— Action item —
What is the count of lines in the material below that hold "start"? Answer with only that number.

»»

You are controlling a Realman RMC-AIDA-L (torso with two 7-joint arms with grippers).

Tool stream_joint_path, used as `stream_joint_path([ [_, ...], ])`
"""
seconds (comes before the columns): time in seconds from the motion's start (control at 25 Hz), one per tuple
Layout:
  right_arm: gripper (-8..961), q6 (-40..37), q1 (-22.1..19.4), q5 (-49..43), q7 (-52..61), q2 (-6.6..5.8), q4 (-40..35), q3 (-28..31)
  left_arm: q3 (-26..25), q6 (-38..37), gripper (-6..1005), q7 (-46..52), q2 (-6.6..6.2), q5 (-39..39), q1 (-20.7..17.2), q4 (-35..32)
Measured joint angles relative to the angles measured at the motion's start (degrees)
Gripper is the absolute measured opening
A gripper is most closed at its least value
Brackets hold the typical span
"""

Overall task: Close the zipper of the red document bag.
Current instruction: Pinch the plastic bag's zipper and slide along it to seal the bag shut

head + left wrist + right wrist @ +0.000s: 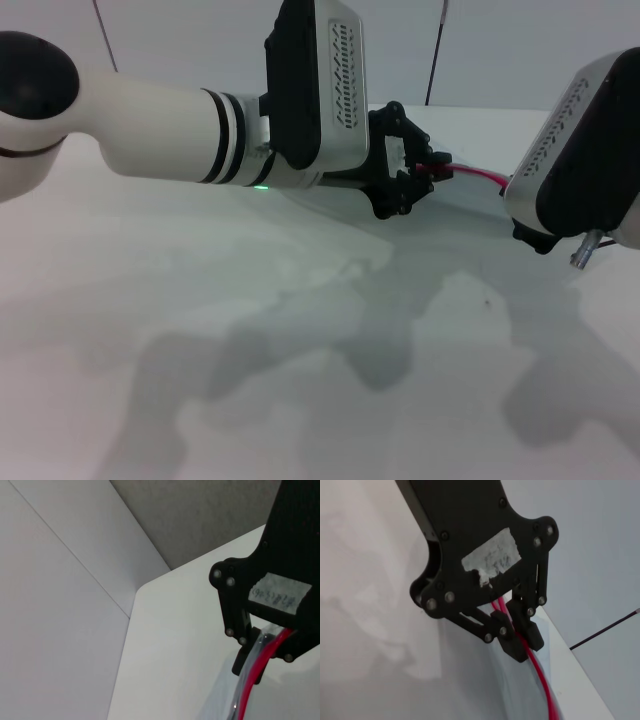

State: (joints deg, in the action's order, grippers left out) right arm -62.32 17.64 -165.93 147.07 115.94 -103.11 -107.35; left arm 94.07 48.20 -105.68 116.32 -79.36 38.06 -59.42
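Zipper (470, 172) in L gripper (418, 170), R gripper (520, 630).

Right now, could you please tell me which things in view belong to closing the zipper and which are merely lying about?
Part of the job:
- thin bright red zipper strip
- translucent pale blue-grey document bag
- left tool, shut on the zipper
- right tool, shut on the zipper

Just there:
- white table; nothing else lies on it in view
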Motion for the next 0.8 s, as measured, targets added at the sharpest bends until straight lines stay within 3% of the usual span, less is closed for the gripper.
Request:
stream_joint_path([
  [0.8,47,0.0,-0.1,0.0,-0.2,-0.05,0.6,2.9,-0.7,-2.6,83,0.6,-0.1,-0.1,-1.6,1.6],
])
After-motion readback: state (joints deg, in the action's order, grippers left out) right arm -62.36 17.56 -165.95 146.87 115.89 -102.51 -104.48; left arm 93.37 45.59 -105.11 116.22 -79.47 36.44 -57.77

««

— Answer space —
2